Nun könnte man argumentieren, dass man mit besseren Daten und besseren Voraussetzungen diese Probleme beheben könnte. Eine ideale Welt blendet schliesslich Herkunft oder Geschlecht oder andere Faktoren aus und behandelt alle Menschen gleich. Nur sind wir nicht in der idealen Welt. Das Problem liegt dabei nicht allein in möglicherweise fehlerhaften Daten oder mangelnder Diversität der EntwicklerInnen, sondern darin, dass wir die Systeme zu wenig verstehen. Der Google-Entwickler Ali Rahimi hat jüngst laut ‹Republik› die Künstliche Intelligenz mit Alchemie verglichen. Mit einem Rezept, das manchmal funktioniert, aber keiner so genau weiss, wieso. Das Problem dabei ist zusätzlich, wie die Technik-Soziologin Zeynep Tufekci ausführte, dass Maschinen Fehler machen, die wir Menschen weder erkennen noch beheben können. Weil wir eben keine Maschinen sind.
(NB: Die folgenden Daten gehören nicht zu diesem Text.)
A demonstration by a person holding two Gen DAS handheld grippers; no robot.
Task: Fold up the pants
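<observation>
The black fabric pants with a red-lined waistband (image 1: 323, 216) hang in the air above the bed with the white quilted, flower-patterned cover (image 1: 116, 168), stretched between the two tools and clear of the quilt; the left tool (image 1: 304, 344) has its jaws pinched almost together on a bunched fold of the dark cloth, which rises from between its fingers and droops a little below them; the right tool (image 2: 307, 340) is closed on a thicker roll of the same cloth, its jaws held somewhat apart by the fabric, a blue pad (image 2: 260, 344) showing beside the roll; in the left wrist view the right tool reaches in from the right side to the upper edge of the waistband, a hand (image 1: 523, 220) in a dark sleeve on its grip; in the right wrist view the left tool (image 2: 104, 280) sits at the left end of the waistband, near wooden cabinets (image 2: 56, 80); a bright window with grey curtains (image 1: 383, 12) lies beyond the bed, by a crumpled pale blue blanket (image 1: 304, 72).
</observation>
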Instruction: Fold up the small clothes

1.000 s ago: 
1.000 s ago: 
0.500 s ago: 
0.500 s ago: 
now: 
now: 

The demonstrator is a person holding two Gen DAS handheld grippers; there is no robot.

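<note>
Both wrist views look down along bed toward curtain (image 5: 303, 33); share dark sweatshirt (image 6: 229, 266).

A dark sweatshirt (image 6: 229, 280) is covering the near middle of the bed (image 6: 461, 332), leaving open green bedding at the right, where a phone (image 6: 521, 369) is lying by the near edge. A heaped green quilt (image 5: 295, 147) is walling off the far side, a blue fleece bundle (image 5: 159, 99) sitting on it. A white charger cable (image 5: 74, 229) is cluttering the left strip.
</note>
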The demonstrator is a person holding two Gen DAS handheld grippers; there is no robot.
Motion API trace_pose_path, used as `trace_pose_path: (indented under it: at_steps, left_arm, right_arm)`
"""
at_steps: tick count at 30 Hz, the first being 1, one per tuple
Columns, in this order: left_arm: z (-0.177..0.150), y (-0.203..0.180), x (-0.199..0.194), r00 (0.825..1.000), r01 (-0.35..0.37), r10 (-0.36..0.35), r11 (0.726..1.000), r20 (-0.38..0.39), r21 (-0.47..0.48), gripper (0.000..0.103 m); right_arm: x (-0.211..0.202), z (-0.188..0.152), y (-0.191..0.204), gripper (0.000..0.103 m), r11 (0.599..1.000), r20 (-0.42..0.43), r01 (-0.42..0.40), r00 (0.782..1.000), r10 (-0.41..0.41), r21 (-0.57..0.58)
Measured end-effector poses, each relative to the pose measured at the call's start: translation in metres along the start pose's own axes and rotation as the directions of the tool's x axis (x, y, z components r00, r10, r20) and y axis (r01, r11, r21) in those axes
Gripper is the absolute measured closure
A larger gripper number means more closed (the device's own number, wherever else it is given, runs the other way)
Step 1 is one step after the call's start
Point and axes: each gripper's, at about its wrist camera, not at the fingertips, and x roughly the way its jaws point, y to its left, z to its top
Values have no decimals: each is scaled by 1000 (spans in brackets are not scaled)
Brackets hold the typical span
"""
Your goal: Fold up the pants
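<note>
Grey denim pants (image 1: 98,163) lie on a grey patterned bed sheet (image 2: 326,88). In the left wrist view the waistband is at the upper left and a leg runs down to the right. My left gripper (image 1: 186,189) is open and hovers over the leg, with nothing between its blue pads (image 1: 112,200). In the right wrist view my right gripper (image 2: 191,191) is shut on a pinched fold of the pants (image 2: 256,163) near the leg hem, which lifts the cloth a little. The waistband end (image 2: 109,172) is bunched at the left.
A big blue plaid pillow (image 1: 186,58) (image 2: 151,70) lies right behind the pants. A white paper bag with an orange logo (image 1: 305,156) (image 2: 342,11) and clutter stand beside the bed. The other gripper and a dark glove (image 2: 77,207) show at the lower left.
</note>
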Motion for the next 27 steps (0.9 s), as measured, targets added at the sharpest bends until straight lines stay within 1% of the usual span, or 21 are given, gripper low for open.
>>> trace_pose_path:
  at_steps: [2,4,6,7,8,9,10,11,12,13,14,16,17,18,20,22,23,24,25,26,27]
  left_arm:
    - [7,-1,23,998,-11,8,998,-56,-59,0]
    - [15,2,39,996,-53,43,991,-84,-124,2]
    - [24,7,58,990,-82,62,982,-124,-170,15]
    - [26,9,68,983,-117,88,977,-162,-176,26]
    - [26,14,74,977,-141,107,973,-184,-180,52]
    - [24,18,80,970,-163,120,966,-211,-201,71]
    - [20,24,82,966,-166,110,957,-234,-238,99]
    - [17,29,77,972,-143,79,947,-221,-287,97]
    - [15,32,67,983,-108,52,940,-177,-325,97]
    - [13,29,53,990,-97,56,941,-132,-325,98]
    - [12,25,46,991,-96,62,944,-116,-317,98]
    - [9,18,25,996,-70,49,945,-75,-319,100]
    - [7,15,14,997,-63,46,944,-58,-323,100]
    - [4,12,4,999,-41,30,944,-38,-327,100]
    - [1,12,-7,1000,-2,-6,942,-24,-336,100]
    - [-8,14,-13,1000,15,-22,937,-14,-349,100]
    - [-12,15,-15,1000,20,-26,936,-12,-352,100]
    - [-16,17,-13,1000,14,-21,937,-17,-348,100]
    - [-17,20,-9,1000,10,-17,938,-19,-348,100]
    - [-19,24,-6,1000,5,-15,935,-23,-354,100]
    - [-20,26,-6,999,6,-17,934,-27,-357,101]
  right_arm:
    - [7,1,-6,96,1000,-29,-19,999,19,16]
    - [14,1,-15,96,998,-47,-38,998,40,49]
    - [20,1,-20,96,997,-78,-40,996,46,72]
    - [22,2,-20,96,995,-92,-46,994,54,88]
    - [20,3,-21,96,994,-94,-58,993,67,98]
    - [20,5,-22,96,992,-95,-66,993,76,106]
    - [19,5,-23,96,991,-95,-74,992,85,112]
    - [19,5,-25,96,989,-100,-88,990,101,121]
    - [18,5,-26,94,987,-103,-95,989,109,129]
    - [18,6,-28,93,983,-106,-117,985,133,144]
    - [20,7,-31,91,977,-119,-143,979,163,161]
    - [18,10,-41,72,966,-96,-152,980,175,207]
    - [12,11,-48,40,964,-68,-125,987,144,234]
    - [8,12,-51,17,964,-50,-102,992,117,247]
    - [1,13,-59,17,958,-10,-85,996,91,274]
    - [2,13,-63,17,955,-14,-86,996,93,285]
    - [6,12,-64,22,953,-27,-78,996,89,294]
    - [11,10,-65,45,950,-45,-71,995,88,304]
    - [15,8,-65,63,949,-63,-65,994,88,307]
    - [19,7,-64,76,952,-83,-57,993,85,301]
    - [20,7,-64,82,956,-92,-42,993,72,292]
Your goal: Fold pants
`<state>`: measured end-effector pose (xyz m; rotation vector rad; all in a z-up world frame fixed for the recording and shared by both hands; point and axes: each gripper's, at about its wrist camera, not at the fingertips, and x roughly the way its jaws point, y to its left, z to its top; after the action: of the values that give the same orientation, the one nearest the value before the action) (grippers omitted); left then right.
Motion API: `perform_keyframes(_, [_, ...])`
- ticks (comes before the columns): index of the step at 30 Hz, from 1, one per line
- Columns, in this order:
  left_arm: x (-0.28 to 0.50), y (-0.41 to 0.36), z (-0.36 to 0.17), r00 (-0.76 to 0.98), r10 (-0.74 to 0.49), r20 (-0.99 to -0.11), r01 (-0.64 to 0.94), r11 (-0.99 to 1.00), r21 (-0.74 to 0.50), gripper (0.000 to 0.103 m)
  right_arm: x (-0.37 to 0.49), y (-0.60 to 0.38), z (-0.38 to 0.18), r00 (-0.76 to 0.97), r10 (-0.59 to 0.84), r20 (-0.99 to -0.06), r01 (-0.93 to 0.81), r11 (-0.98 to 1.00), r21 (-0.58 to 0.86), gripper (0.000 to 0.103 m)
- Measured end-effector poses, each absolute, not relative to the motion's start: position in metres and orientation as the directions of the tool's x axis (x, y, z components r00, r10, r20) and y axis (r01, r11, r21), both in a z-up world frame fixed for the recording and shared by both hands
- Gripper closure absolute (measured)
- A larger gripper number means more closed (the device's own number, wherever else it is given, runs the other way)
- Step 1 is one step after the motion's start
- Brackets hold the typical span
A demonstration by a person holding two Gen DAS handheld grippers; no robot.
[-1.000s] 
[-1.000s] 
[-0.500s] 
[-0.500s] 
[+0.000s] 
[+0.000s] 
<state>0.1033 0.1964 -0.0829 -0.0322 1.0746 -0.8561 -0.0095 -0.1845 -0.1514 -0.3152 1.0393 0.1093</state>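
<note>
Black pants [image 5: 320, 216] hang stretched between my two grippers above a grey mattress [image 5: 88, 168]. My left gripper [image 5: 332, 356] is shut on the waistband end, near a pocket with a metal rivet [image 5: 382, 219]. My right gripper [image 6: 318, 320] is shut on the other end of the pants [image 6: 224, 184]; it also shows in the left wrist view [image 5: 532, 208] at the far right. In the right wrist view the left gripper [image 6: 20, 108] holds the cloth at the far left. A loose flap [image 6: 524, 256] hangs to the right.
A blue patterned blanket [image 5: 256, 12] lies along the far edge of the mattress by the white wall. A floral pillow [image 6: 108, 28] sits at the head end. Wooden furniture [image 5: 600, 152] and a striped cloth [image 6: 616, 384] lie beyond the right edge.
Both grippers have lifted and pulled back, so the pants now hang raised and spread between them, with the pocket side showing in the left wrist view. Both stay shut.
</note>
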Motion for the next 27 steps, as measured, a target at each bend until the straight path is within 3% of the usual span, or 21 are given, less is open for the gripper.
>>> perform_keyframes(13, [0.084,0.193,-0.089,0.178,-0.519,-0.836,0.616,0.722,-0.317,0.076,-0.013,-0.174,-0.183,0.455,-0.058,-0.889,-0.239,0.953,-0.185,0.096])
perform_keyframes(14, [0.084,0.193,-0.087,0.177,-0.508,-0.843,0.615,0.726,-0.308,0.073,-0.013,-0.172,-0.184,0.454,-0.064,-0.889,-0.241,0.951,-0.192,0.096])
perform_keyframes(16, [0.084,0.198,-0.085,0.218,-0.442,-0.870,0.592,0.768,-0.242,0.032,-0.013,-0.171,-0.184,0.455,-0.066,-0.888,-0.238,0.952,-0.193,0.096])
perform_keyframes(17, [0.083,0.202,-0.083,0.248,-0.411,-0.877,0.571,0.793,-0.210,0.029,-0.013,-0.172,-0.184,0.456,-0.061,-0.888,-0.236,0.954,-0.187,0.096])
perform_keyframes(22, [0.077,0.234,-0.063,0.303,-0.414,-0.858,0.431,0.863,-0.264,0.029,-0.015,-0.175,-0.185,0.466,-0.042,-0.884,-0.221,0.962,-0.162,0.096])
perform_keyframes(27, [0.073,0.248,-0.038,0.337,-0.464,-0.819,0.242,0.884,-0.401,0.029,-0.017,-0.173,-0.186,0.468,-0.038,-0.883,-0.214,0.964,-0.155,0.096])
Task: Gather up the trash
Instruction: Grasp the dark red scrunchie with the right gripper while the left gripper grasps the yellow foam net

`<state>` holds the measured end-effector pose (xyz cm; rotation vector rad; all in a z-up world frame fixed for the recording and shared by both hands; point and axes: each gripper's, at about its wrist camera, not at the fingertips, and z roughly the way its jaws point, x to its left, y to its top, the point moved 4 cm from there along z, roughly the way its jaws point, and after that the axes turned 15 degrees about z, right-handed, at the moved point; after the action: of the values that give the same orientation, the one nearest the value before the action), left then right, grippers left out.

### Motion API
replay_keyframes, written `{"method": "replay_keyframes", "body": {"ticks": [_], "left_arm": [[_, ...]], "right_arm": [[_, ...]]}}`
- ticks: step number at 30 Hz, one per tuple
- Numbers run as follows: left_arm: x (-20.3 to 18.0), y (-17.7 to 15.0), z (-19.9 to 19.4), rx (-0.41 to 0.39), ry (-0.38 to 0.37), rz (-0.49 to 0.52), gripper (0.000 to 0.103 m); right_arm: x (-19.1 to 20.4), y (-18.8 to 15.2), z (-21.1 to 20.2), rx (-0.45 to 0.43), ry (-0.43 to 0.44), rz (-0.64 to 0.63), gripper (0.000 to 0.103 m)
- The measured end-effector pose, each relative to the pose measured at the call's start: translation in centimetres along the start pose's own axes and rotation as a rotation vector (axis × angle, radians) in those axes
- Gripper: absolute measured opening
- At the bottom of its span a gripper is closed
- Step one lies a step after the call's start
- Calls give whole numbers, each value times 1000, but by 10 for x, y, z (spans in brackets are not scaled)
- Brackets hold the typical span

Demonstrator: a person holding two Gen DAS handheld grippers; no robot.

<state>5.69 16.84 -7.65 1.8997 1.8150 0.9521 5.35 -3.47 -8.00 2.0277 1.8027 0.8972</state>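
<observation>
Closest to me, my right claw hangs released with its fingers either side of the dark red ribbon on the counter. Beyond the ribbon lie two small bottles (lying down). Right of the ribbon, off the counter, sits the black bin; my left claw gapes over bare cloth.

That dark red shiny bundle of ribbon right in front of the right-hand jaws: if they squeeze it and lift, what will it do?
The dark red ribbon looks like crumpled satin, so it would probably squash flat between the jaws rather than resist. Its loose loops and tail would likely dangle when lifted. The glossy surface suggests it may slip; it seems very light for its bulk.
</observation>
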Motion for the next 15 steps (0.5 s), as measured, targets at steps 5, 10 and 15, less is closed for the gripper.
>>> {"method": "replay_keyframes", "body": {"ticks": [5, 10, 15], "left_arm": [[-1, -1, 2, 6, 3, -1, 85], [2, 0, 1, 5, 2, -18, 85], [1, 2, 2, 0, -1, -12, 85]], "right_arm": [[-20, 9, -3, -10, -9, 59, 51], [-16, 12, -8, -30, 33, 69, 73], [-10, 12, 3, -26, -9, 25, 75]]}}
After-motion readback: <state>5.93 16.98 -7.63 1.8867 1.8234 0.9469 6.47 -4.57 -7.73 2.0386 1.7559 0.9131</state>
Hinter dem Skandal bei der britischen Post steckt keine künstliche Intelligenz. Aber die Bereitschaft, Maschinen mehr zu trauen als Menschen. Wie gehen wir also mit der technologischen Entwicklung klüger um? Ablehnung und Kritik allein bringt wenig. Der Publizist Evgeny Morozov ortet in einem Interview mit der ‹Republik› die Probleme nicht im technologischen Wandel, sondern in den Machstrukturen und wirtschaftlichen Interessen, die dahinter stehen. In der Gestaltung der Digitalisierung sieht Morozov vor allem eine Aufgabe der Sozialdemokratie: «Die Sozialdemokratie kann sich nicht damit begnügen, noch einmal fünfzig Jahre lang dieselben Argumente zu wiederholen, weshalb wir den Sozialstaat nicht abbauen dürfen, sondern sie muss neue Institutionen, neue Praktiken, neue Infrastrukturen der kollektiven Verwaltung schaffen.» Dafür sei die kommunale Ebene prädestiniert. «So ist vor über hundert Jahren die europäische Sozialdemokratie zu einer Macht geworden. Sie hat auf kommunaler Ebene soziale Leistungen erbracht: Bei der Gas- und Elektrizitätsversorgung, im Gesundheitswesen, im Wohnungsbau.» Die Kommunen sollen eine kollektive digitale Infrastruktur schaffen, wie beispielsweise eine gemeinschaftliche Verwaltung von Daten. Wenn die Sozialdemokratie keine digitale Vision entwickle, so Morozov, «sieht die Zukunft düster aus.»
Ob wir damit die Welt oder die Sozialdemokratie retten, scheint mir noch offen. Aber es ist unsere Aufgabe, die Digitalisierung menschlich zu gestalten. Und mit Intelligenz.